Which solution meets these requirements’?
- A . Add local secondary indexes (LSis) for the trading data.
- B . Store the trading data m Amazon S3 and use S3 Transfer Acceleration.
- C . Add retries with exponential back off for DynamoDB queries.
- D . Use DynamoDB Accelerator (DAX) to cache the trading data.
D
Explanation:
This solution will meet the requirements by using DynamoDB Accelerator (DAX), which is a fully managed, highly available, in-memory cache for DynamoDB that delivers up to a 10 times performance improvement – from milliseconds to microseconds – even at millions of requests per second. The developer can use DAX to cache the trading data that is used to process each trading request, which will reduce the data retrieval time with the least possible effort.
Option A is not optimal because it will add local secondary indexes (LSIs) for the trading data, which may not improve the performance or reduce the latency of data retrieval, as LSIs are stored on the same partition as the base table and share the same provisioned throughput.
Option B is not optimal because it will store the trading data in Amazon S3 and use S3 Transfer Acceleration, which is a feature that enables fast, easy, and secure transfers of files over long distances between S3 buckets and clients, not between DynamoDB and clients.
Option C is not optimal because it will add retries with exponential backoff for DynamoDB queries, which is a strategy to handle transient errors by retrying failed requests with increasing delays, not by reducing data retrieval time.
Reference: [DynamoDB Accelerator (DAX)], [Local Secondary Indexes]
A company is running a custom application on a set of on-premises Linux servers that are accessed using Amazon API Gateway. AWS X-Ray tracing has been enabled on the API test stage.

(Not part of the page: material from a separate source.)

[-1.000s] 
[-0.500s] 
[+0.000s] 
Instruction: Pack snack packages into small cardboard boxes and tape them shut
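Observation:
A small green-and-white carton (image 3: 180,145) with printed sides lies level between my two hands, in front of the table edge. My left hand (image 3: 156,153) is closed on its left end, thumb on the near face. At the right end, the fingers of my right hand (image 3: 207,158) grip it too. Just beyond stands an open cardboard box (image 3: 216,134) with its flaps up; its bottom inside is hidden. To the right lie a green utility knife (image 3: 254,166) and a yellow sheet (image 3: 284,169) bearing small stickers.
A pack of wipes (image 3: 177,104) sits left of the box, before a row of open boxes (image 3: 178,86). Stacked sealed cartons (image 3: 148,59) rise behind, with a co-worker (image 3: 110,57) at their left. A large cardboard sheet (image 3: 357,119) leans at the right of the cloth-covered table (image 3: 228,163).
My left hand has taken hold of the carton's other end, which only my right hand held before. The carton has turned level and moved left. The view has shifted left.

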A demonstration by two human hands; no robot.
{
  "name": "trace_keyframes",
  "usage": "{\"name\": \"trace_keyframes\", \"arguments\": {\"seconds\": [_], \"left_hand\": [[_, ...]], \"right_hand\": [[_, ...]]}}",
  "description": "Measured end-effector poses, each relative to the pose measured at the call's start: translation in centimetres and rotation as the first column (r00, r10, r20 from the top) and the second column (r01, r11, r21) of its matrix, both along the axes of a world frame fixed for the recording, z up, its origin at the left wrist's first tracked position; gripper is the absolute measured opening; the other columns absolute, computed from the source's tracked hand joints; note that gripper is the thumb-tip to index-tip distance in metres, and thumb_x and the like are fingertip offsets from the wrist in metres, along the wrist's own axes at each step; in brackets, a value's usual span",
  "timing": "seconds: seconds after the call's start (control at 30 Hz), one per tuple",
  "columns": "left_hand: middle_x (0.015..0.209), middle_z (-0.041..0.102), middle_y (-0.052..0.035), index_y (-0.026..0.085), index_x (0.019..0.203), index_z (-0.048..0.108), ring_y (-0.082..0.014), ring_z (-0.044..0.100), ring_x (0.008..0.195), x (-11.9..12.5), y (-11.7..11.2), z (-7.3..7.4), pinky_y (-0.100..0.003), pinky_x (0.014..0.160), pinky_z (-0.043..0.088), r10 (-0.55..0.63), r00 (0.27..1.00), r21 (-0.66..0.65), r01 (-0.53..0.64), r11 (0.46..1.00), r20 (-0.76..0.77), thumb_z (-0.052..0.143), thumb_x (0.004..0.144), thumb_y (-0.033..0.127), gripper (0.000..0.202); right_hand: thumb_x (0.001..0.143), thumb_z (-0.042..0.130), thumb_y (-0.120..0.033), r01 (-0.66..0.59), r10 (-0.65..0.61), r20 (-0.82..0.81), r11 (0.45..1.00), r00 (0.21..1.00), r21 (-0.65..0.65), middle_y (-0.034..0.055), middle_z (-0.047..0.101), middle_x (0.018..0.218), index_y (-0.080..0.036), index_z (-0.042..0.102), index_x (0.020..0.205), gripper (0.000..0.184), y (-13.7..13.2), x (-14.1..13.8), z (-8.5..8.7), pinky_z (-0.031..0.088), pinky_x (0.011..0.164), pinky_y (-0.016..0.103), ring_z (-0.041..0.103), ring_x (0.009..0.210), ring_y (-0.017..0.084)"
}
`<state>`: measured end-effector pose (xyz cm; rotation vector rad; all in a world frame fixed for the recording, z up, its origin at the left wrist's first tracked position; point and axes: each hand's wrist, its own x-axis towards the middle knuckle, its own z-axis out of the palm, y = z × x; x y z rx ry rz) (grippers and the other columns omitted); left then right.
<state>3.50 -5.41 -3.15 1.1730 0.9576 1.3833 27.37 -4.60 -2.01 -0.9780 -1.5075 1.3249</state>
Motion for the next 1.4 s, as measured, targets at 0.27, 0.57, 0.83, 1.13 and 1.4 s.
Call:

How can a developer enable X-Ray tracing on the on-premises servers with the LEAST amount of configuration?
- A . Install and run the X-Ray SDK on the on-premises servers to capture and relay the data to the X-Ray service.
- B . Install and run the X-Ray daemon on the on-premises servers to capture and relay the data to the X-Ray service.
- C . Capture incoming requests on-premises and configure an AWS Lambda function to pull, process, and relay relevant data to X-Ray using the PutTraceSegments API call.
- D . Capture incoming requests on-premises and configure an AWS Lambda function to pull, process, and relay relevant data to X-Ray using the PutTelemetryRecords API call.
B
Explanation:
The X-Ray daemon is a software that collects trace data from the X-Ray SDK and relays it to the X-Ray service. The X-Ray daemon can run on any platform that supports Go, including Linux, Windows, and macOS. The developer can install and run the X-Ray daemon on the on-premises servers to capture and relay the data to the X-Ray service with minimal configuration. The X-Ray SDK is used to instrument the application code, not to capture and relay data. The Lambda function solutions are more complex and require additional configuration.